Records from a data collection:
# # # # # # #
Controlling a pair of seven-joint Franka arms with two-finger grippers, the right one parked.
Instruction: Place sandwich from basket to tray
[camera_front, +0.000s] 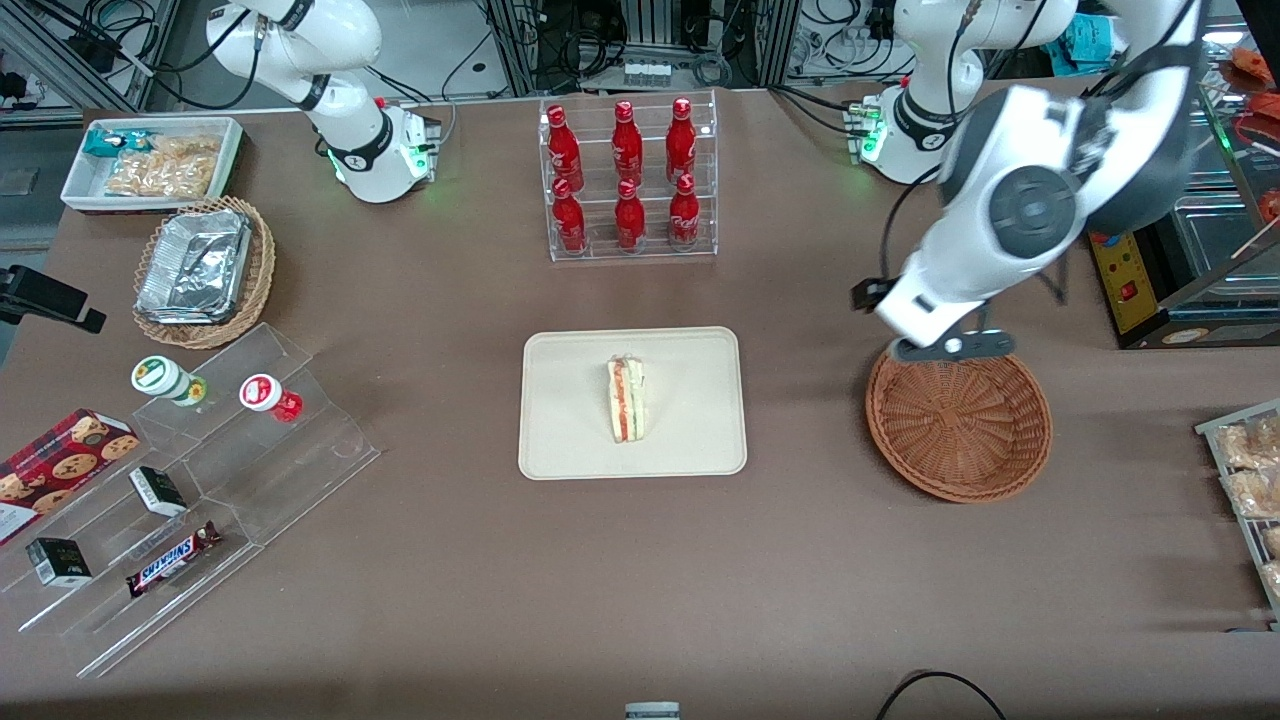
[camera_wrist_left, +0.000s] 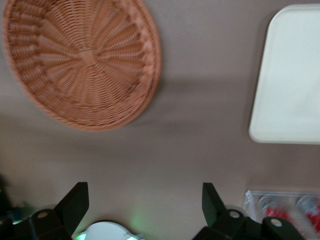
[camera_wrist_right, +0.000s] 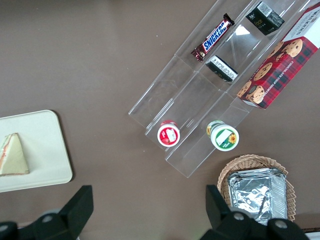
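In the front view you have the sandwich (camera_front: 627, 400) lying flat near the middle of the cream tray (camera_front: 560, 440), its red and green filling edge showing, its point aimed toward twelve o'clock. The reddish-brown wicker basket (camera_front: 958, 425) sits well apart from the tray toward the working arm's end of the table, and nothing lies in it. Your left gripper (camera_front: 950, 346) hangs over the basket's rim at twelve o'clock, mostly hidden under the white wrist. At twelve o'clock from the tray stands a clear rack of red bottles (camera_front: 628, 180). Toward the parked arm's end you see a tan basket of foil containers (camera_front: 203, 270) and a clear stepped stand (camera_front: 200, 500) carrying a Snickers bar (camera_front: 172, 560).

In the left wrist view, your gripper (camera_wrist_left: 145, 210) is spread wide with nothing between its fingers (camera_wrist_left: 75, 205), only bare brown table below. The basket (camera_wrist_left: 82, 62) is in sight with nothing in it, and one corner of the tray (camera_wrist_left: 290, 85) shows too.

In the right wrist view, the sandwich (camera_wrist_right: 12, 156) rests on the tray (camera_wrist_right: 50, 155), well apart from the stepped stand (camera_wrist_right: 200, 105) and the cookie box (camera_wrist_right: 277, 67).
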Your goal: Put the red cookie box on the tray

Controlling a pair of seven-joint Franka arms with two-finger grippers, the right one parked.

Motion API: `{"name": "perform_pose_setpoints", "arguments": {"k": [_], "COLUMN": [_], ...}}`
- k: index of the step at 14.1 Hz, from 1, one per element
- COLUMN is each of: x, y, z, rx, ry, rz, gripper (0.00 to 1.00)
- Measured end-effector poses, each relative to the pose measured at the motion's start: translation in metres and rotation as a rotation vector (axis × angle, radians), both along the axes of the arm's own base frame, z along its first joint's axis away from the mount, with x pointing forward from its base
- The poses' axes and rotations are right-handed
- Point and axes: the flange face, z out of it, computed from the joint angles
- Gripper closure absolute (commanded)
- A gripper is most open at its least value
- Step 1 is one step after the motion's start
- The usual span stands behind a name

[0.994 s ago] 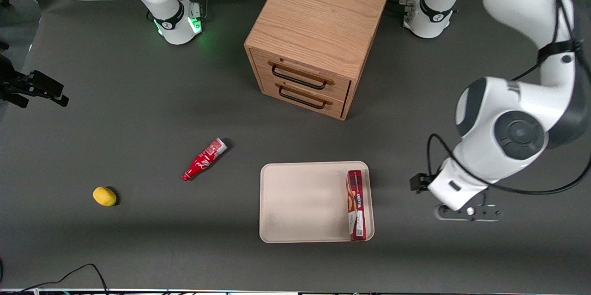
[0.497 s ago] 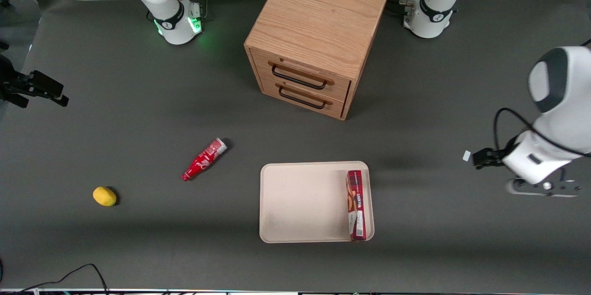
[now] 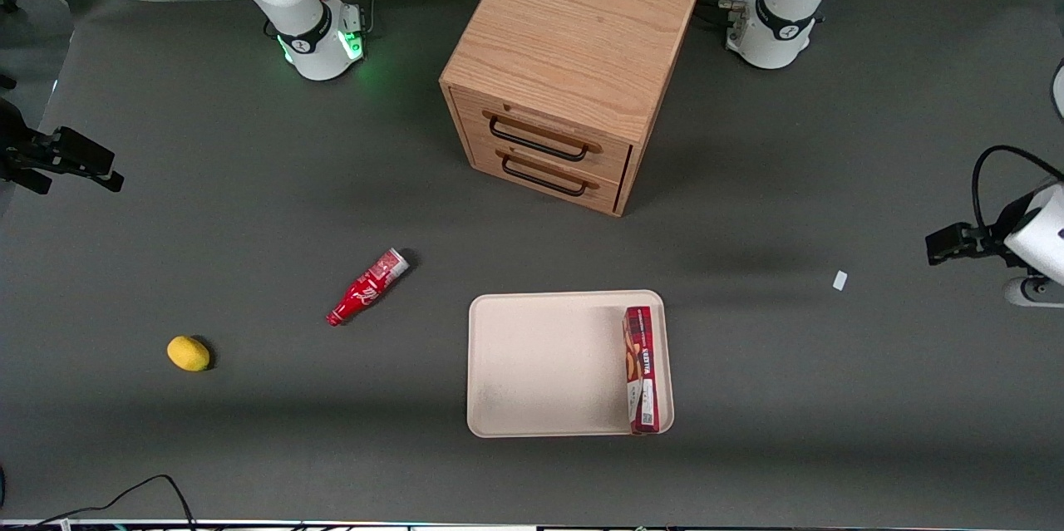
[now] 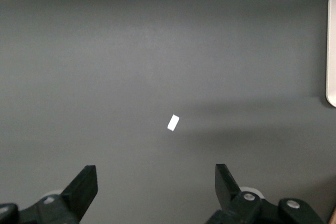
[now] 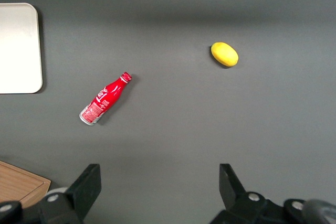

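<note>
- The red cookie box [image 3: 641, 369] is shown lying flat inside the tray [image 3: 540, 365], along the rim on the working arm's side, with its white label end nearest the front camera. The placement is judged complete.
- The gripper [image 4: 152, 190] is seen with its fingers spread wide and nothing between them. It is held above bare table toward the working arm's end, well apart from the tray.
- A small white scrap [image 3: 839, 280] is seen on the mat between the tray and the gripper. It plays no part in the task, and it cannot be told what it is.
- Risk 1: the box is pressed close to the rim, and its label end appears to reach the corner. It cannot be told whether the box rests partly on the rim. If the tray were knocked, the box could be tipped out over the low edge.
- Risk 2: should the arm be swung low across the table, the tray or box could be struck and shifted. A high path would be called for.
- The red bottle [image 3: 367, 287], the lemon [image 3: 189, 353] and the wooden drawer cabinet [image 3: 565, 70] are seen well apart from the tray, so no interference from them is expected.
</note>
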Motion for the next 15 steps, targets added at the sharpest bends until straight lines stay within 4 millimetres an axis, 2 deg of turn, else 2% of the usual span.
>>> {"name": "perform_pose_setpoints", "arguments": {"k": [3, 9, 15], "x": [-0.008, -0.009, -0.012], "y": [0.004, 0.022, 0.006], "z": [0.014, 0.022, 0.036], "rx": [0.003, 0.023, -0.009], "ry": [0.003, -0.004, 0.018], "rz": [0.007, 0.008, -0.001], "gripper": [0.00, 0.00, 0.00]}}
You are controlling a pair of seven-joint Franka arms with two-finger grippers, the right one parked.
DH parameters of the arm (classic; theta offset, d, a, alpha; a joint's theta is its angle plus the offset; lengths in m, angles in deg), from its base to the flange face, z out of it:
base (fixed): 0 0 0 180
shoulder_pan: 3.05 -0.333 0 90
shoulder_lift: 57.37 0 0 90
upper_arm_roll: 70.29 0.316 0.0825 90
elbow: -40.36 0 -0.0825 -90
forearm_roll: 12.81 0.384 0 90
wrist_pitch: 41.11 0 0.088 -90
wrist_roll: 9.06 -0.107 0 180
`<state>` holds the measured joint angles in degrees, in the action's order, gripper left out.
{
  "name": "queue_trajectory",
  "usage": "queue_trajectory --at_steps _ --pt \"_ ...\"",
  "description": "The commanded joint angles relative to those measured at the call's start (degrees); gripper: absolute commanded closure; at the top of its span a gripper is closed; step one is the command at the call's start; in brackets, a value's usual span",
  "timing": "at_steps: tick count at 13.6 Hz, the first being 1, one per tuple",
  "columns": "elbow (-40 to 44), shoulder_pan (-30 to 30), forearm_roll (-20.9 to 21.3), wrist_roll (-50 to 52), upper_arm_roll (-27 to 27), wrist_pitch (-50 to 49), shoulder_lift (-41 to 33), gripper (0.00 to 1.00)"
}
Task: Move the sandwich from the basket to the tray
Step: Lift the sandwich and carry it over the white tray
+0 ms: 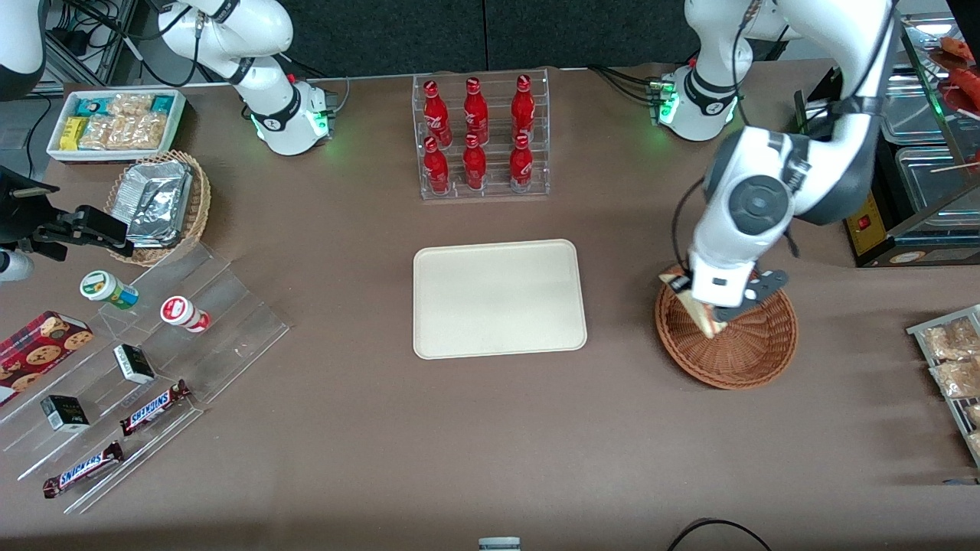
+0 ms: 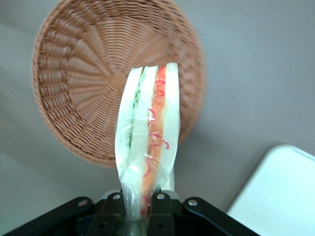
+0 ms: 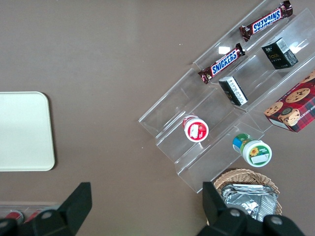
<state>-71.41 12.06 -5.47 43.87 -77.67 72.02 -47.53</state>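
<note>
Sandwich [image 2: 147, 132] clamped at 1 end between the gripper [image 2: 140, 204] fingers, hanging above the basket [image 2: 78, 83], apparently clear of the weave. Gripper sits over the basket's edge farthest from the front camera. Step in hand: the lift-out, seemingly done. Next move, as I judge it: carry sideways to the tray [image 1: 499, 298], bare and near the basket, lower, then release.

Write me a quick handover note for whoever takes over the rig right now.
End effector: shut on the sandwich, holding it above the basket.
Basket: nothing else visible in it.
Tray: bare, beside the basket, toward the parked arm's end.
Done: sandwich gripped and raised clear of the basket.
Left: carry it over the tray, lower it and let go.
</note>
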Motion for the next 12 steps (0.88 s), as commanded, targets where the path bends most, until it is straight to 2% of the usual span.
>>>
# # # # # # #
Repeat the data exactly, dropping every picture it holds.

**Answer to the problem**.
Controlling a pair of seven-joint Franka arms with two-finger grippers, the right one parked.
Instruction: Place sandwich from basket to tray
[camera_front, +0.000s] 
[camera_wrist_left, +0.000s] 
[camera_wrist_right, +0.000s] 
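In the front view you have the sandwich (camera_front: 627, 400) lying flat near the middle of the cream tray (camera_front: 560, 440), its red and green filling edge showing, its point aimed toward twelve o'clock. The reddish-brown wicker basket (camera_front: 958, 425) sits well apart from the tray toward the working arm's end of the table, and nothing lies in it. Your left gripper (camera_front: 950, 346) hangs over the basket's rim at twelve o'clock, mostly hidden under the white wrist. At twelve o'clock from the tray stands a clear rack of red bottles (camera_front: 628, 180). Toward the parked arm's end you see a tan basket of foil containers (camera_front: 203, 270) and a clear stepped stand (camera_front: 200, 500) carrying a Snickers bar (camera_front: 172, 560).

In the left wrist view, your gripper (camera_wrist_left: 145, 210) is spread wide with nothing between its fingers (camera_wrist_left: 75, 205), only bare brown table below. The basket (camera_wrist_left: 82, 62) is in sight with nothing in it, and one corner of the tray (camera_wrist_left: 290, 85) shows too.

In the right wrist view, the sandwich (camera_wrist_right: 12, 156) rests on the tray (camera_wrist_right: 50, 155), well apart from the stepped stand (camera_wrist_right: 200, 105) and the cookie box (camera_wrist_right: 277, 67).
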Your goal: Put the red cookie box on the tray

Controlling a pair of seven-joint Franka arms with two-finger grippers, the right one parked.

Motion API: `{"name": "perform_pose_setpoints", "arguments": {"k": [_], "COLUMN": [_], ...}}`
- k: index of the step at 14.1 Hz, from 1, one per element
- COLUMN is each of: x, y, z, rx, ry, rz, gripper (0.00 to 1.00)
- Measured end-effector poses, each relative to the pose measured at the motion's start: translation in metres and rotation as a rotation vector (axis × angle, radians), both along the axes of the arm's own base frame, z along its first joint's axis away from the mount, with x pointing forward from its base
- The poses' axes and rotations are right-handed
- Point and axes: the flange face, z out of it, computed from the joint angles
- Gripper closure absolute (commanded)
- A gripper is most open at its least value
- Step 1 is one step after the motion's start
- The usual span stands behind a name

[0.994 s ago] 
[0.497 s ago] 
[now] 
[now] 
[now] 

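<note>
- The red cookie box [image 3: 641, 369] is shown lying flat inside the tray [image 3: 540, 365], along the rim on the working arm's side, with its white label end nearest the front camera. The placement is judged complete.
- The gripper [image 4: 152, 190] is seen with its fingers spread wide and nothing between them. It is held above bare table toward the working arm's end, well apart from the tray.
- A small white scrap [image 3: 839, 280] is seen on the mat between the tray and the gripper. It plays no part in the task, and it cannot be told what it is.
- Risk 1: the box is pressed close to the rim, and its label end appears to reach the corner. It cannot be told whether the box rests partly on the rim. If the tray were knocked, the box could be tipped out over the low edge.
- Risk 2: should the arm be swung low across the table, the tray or box could be struck and shifted. A high path would be called for.
- The red bottle [image 3: 367, 287], the lemon [image 3: 189, 353] and the wooden drawer cabinet [image 3: 565, 70] are seen well apart from the tray, so no interference from them is expected.
</note>
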Motion for the next 15 steps, targets added at the sharpest bends until straight lines stay within 4 millimetres an axis, 2 deg of turn, else 2% of the usual span.
>>> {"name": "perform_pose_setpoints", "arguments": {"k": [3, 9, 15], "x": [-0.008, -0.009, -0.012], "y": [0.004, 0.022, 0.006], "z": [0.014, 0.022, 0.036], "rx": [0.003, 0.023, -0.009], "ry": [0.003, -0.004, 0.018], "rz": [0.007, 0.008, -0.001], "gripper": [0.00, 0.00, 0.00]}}
You are controlling a pair of seven-joint Franka arms with two-finger grippers, the right one parked.
DH parameters of the arm (classic; theta offset, d, a, alpha; a joint's theta is its angle plus the offset; lengths in m, angles in deg), from its base to the flange face, z out of it:
base (fixed): 0 0 0 180
shoulder_pan: 3.05 -0.333 0 90
shoulder_lift: 57.37 0 0 90
upper_arm_roll: 70.29 0.316 0.0825 90
elbow: -40.36 0 -0.0825 -90
forearm_roll: 12.81 0.384 0 90
wrist_pitch: 41.11 0 0.088 -90
wrist_roll: 9.06 -0.107 0 180
`<state>` holds the measured joint angles in degrees, in the action's order, gripper left out.
{
  "name": "queue_trajectory",
  "usage": "queue_trajectory --at_steps _ --pt \"_ ...\"",
  "description": "The commanded joint angles relative to those measured at the call's start (degrees); gripper: absolute commanded closure; at the top of its span a gripper is closed; step one is the command at the call's start; in brackets, a value's usual span",
  "timing": "at_steps: tick count at 13.6 Hz, the first being 1, one per tuple",
  "columns": "elbow (-40 to 44), shoulder_pan (-30 to 30), forearm_roll (-20.9 to 21.3), wrist_roll (-50 to 52), upper_arm_roll (-27 to 27), wrist_pitch (-50 to 49), shoulder_lift (-41 to 33), gripper (0.00 to 1.00)"
}
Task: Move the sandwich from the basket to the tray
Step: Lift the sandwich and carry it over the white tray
+0 ms: 
+0 ms: 
+0 ms: 
<state>-71.41 12.06 -5.47 43.87 -77.67 72.02 -47.53</state>
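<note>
Sandwich [image 2: 147, 132] clamped at 1 end between the gripper [image 2: 140, 204] fingers, hanging above the basket [image 2: 78, 83], apparently clear of the weave. Gripper sits over the basket's edge farthest from the front camera. Step in hand: the lift-out, seemingly done. Next move, as I judge it: carry sideways to the tray [image 1: 499, 298], bare and near the basket, lower, then release.

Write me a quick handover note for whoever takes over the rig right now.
End effector: shut on the sandwich, holding it above the basket.
Basket: nothing else visible in it.
Tray: bare, beside the basket, toward the parked arm's end.
Done: sandwich gripped and raised clear of the basket.
Left: carry it over the tray, lower it and let go.
</note>
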Motion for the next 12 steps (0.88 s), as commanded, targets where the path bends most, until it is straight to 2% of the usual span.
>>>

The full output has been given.